Los atletas misioneros Ana Rocabert y Fabián Lovera regresaron de Santiago de Chile con el cuerpo exhausto, pero el corazón lleno. Ambos participaron del exigente Sudamericano Máster de Atletismo, un evento histórico que reunió a 2.400 competidores.
Durante seis jornadas intensas, vivieron un torneo que puso a prueba su preparación, talento y mentalidad, y en el que lograron resultados de enorme valor personal y deportivo.
Rocabert fue una de las protagonistas de la delegación argentina en velocidad. Compitió en 100, 200 y 400 metros llanos, categorías con más de 30 atletas por prueba en su división. “Tuvimos series clasificatorias, ahí quedamos entre las 16 mejores. Ese mismo día, por la tarde, se hacían las semifinales, donde quedé entre las ocho mejores finalistas y corrimos la final”, contó. Su rendimiento le permitió además integrar las postas nacionales: “Tuvimos la clasificación de las cuatro mejores argentinas en tiempo, eso me dio la posibilidad de poder integrar la aposta de 4×100 y de 4×400”.

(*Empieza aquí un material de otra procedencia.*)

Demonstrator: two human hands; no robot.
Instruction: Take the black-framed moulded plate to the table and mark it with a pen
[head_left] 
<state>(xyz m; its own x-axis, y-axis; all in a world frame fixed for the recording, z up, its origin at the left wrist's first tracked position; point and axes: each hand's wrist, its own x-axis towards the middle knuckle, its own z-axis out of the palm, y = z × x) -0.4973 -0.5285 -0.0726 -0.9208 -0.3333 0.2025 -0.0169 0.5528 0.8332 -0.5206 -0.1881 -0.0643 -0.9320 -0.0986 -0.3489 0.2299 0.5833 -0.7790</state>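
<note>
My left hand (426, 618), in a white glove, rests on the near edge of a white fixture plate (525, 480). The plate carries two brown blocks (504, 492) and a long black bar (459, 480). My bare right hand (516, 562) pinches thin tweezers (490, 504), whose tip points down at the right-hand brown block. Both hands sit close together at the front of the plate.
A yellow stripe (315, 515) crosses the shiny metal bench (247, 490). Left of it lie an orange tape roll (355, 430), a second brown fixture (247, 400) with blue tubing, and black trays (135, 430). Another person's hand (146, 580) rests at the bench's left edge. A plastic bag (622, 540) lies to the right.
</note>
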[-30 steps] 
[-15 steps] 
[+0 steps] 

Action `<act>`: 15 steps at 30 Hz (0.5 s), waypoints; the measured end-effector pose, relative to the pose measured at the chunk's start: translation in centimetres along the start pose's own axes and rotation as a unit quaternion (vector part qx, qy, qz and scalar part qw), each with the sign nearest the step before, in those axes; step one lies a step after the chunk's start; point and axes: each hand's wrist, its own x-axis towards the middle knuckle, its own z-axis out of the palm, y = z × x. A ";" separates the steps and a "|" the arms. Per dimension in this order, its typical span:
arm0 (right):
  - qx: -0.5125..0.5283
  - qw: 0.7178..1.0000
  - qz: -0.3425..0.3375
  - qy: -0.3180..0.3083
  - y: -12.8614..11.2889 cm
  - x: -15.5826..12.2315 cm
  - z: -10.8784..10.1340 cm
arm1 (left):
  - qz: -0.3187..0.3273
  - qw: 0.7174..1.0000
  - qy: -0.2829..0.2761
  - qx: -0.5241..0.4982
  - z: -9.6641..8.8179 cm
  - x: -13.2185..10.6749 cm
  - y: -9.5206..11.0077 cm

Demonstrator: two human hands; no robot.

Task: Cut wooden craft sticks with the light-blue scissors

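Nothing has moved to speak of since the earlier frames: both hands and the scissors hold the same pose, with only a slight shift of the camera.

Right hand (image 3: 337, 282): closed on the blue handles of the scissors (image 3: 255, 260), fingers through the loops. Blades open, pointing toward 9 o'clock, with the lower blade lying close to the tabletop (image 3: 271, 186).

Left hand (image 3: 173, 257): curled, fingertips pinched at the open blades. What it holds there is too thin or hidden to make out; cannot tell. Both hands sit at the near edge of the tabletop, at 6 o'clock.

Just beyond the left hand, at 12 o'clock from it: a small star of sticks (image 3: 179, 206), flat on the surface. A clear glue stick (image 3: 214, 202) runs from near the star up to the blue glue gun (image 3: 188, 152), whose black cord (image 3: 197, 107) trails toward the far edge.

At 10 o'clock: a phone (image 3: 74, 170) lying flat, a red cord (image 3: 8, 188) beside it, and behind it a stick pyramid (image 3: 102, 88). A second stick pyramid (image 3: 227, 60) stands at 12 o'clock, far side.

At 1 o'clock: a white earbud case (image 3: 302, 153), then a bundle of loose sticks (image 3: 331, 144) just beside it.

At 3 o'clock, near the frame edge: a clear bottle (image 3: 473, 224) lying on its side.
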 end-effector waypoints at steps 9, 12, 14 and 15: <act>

El balance fue brillante: récord nacional con la posta de 4×100 y doble medalla de bronce en ambas postas. Pero también, crecimiento personal y deportivo. “Todo el trabajo y el esfuerzo que hicimos durante el año nos hizo mejorar un montón. A medida que se iban desempeñando las pruebas, con la calidad de atletas que teníamos al lado, corrimos con el corazón y mucho más rápido”, afirmó. Esfuerzo que se tradujo en marcas históricas: 13.43 en 100 metros, 27.77 en 200 y 1.03 en 400. “Mi mejor marca desde hace ocho años”, resaltó. Finalizó cuarta, sexta y quinta respectivamente en sus pruebas individuales.
El recorrido de Lovera fue igual de intenso. Su especialidad son los 400 metros, pero se animó a competir también en 100 y 200. “Dijimos, fuimos decididos a correr. Cuando planteamos el año dijimos: ¿qué hacemos? ¿Corremos todo? Bueno, nos animamos”, relató. Con categorías multitudinarias —43 atletas en los 400, casi 40 en los 200—, avanzó entre clasificación, semifinales y finales, con muy poca recuperación entre jornadas. “El ritmo de competencia fue bastante arduo. Se corrían las clasificaciones a la mañana, semifinales a la tarde y al día siguiente la final”, explicó.
Sus resultados lo dejaron entre los mejores de Sudamérica: octavo en los 100, quinto en los 200 y cuarto en los 400. Pero lo más destacado fue la posta 4×400. Junto a otros tres argentinos, lograron un récord sudamericano y otro nacional, en una definición electrizante: “Ganamos a Chile por una centésima. Fue 3’41’’37 para Argentina y 3’41’’38 para Chile”. Ese triunfo tuvo un impacto emocional profundo. “Nunca había corrido una posta así de ajustada. El orgullo no tiene dimensión. Y cuando te ponen el himno en el primer puesto… el llanto sí o sí sale”, confesó.

Tras un año extenuante, ambos coinciden en que lo inmediato será descansar. “Se rompieron muchas fibras musculares, así que hay que recuperar”, explicó Ana. En diciembre comenzarán trabajos alternativos para iniciar después la pretemporada. El calendario de 2026 ya está en mente: Meeting del Mercosur en marzo, el Iberoamericano en Lima y el Nacional Máster, además de torneos provinciales que, celebran, “crecen un montón”.

Antes de cerrar, Lovera dejó un mensaje para quienes piensan en volver al deporte: “Invitarles a todo aquel que por ahí les quedó algún sueño. Nunca es tarde para empezar de nuevo. Que se animen los mayores de 30 a acercarse y sacarse las dudas. Los sueños, a veces, se dan; a veces no, pero la mayoría de las veces son factibles y reales”.